▶ [What needs to be done]:
What lines below contain the string "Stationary"? List them all.

▶ [Data to examine]:
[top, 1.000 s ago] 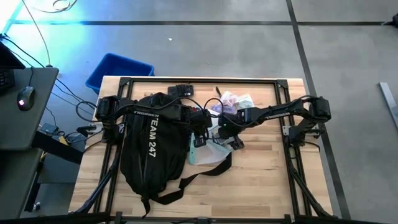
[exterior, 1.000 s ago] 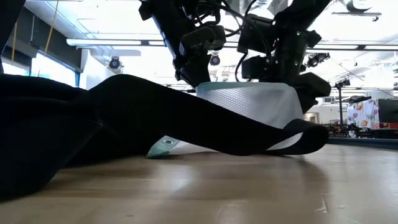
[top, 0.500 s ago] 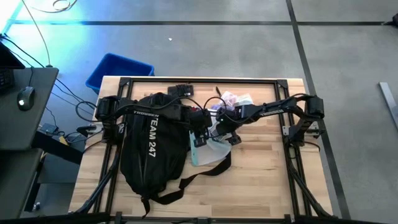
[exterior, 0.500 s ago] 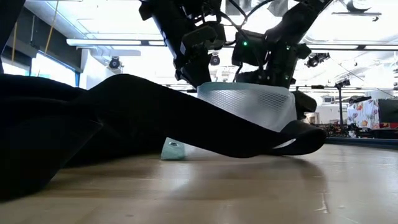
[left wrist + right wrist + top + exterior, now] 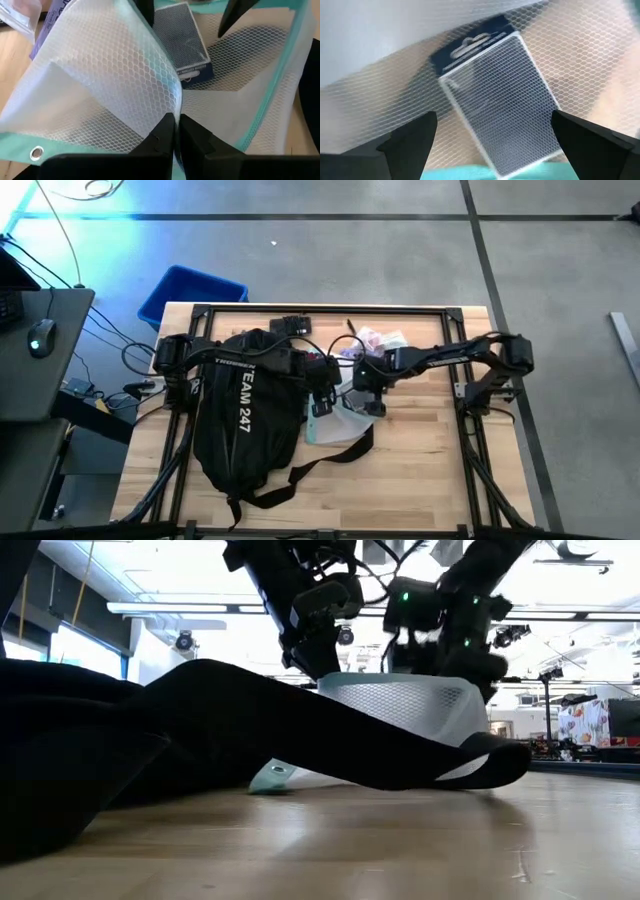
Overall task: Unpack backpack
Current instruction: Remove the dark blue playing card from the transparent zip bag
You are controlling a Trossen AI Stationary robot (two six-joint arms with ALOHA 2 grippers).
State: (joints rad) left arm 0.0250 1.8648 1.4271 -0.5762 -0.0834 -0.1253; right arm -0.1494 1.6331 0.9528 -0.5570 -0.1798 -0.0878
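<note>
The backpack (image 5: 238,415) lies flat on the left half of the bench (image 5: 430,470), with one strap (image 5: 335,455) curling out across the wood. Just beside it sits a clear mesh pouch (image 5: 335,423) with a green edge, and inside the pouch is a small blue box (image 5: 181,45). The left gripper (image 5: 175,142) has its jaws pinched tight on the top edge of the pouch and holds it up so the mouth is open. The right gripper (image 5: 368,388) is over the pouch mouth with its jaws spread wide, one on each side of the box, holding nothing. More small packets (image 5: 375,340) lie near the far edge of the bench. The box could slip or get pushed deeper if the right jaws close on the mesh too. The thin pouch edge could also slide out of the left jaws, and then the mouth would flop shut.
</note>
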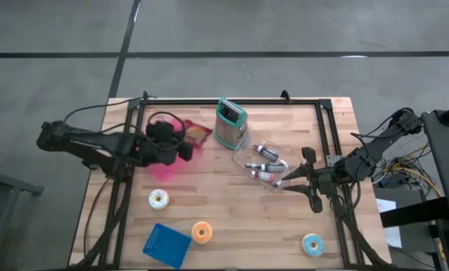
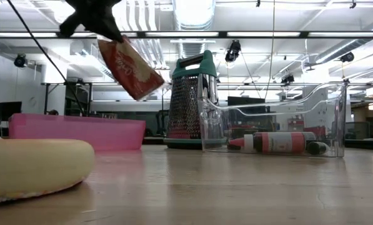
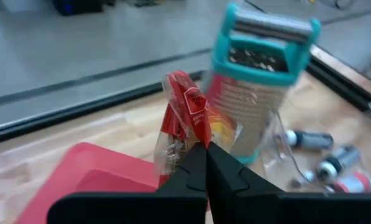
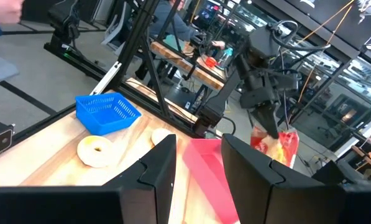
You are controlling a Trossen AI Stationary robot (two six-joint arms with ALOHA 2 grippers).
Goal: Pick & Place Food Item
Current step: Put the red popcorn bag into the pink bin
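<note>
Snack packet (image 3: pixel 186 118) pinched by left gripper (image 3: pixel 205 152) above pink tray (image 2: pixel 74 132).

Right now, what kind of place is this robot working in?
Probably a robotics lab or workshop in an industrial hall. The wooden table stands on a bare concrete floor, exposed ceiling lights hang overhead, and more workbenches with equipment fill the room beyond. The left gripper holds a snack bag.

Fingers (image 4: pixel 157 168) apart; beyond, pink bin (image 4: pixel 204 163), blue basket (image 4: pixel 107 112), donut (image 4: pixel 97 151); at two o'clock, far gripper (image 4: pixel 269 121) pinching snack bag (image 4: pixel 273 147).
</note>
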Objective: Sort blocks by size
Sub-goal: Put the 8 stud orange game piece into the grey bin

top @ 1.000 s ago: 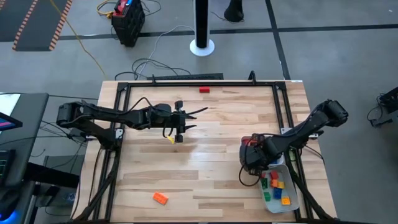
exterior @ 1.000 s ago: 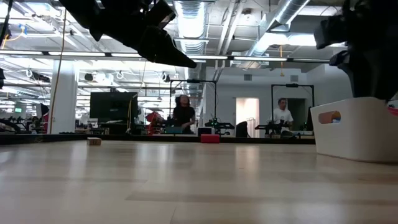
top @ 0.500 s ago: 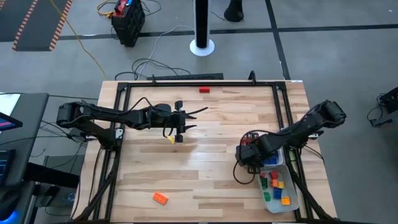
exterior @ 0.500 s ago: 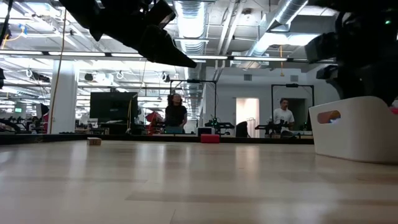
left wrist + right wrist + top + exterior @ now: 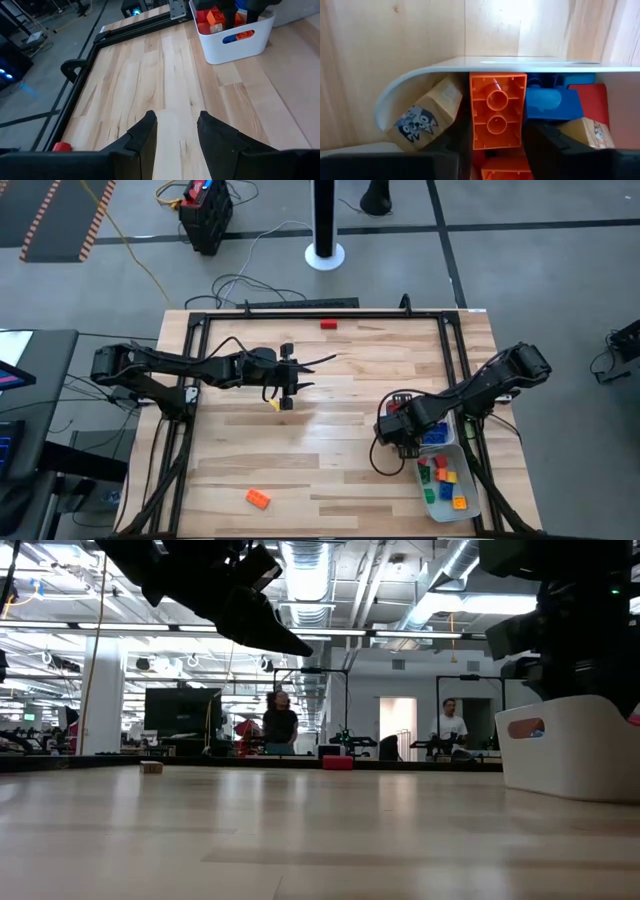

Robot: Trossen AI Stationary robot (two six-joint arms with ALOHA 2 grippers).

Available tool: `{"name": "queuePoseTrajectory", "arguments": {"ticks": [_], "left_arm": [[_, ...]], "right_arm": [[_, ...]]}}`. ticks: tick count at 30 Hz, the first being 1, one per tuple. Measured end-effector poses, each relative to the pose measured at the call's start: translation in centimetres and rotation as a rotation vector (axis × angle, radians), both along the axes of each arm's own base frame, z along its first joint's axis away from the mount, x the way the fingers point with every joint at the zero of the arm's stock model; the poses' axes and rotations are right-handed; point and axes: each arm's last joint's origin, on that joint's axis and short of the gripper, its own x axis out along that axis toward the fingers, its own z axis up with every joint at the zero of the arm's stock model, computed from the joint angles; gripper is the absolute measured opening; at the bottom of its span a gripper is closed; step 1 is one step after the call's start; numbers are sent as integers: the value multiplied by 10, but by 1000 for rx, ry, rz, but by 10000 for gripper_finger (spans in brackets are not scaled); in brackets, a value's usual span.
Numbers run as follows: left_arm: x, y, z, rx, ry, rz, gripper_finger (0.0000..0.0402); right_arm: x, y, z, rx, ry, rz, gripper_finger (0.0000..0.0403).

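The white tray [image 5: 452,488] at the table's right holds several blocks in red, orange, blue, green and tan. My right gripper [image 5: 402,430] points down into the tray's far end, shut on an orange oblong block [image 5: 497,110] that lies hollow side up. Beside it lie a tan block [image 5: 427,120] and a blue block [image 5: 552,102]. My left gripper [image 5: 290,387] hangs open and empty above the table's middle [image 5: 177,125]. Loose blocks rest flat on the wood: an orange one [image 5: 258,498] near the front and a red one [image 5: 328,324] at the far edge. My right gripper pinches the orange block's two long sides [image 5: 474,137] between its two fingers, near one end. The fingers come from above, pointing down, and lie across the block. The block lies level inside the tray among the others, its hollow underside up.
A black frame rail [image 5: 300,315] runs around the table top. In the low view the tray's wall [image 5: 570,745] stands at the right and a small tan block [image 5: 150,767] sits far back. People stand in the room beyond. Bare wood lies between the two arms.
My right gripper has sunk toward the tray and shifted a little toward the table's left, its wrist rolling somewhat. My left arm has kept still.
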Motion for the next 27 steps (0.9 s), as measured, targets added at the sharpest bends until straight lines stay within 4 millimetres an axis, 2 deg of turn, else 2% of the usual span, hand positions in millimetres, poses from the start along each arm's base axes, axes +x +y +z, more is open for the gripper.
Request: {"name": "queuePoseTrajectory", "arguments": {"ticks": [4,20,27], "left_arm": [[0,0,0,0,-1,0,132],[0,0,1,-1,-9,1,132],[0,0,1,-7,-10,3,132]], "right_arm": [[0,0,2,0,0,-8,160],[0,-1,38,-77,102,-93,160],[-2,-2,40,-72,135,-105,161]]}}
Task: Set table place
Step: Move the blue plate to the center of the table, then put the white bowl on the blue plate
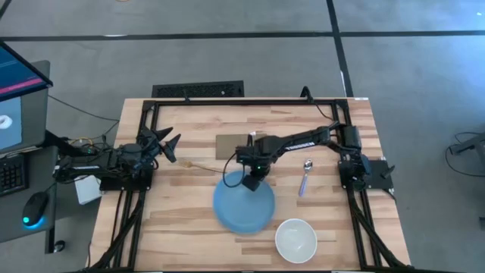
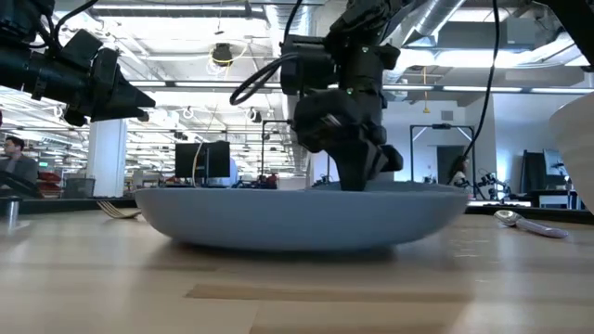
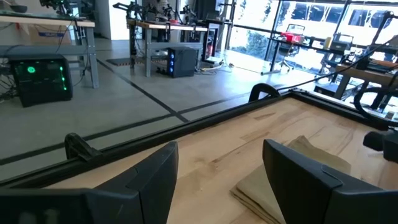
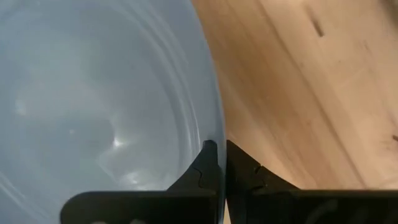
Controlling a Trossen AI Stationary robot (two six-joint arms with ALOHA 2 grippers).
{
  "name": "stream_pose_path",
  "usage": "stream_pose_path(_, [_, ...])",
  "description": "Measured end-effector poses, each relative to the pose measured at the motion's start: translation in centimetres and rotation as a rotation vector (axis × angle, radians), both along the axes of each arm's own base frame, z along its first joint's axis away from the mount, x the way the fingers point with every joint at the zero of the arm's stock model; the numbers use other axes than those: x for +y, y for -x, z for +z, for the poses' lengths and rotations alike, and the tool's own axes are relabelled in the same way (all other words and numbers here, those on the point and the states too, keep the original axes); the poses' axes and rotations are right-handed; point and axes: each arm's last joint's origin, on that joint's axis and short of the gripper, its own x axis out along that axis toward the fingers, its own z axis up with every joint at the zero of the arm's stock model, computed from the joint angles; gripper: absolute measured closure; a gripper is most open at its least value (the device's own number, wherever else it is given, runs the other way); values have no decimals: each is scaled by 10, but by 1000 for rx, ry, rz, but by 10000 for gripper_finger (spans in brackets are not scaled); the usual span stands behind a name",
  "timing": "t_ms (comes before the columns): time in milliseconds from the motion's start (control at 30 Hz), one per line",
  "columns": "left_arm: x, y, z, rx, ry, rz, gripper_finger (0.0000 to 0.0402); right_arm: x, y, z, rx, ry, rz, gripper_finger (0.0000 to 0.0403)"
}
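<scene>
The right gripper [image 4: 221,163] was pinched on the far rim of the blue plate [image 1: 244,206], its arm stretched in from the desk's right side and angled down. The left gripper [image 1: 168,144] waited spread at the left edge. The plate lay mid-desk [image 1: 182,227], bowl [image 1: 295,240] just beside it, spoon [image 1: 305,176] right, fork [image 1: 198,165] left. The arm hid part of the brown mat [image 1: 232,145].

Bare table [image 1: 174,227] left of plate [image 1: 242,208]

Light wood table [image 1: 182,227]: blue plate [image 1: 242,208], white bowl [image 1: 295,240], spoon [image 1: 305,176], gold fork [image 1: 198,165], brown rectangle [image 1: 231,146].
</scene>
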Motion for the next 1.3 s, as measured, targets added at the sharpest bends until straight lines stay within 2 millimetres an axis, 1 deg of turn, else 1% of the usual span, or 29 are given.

▶ [Solution for this task]:
You are controlling a Trossen AI Stationary robot (two six-joint arms with ALOHA 2 grippers).
You are controlling a Trossen AI Stationary robot (two six-joint arms with ALOHA 2 grippers).
Robot: Trossen AI Stationary robot (two six-joint arms with ALOHA 2 grippers).
Controlling a Trossen AI Stationary robot (two six-joint arms with ALOHA 2 grippers).

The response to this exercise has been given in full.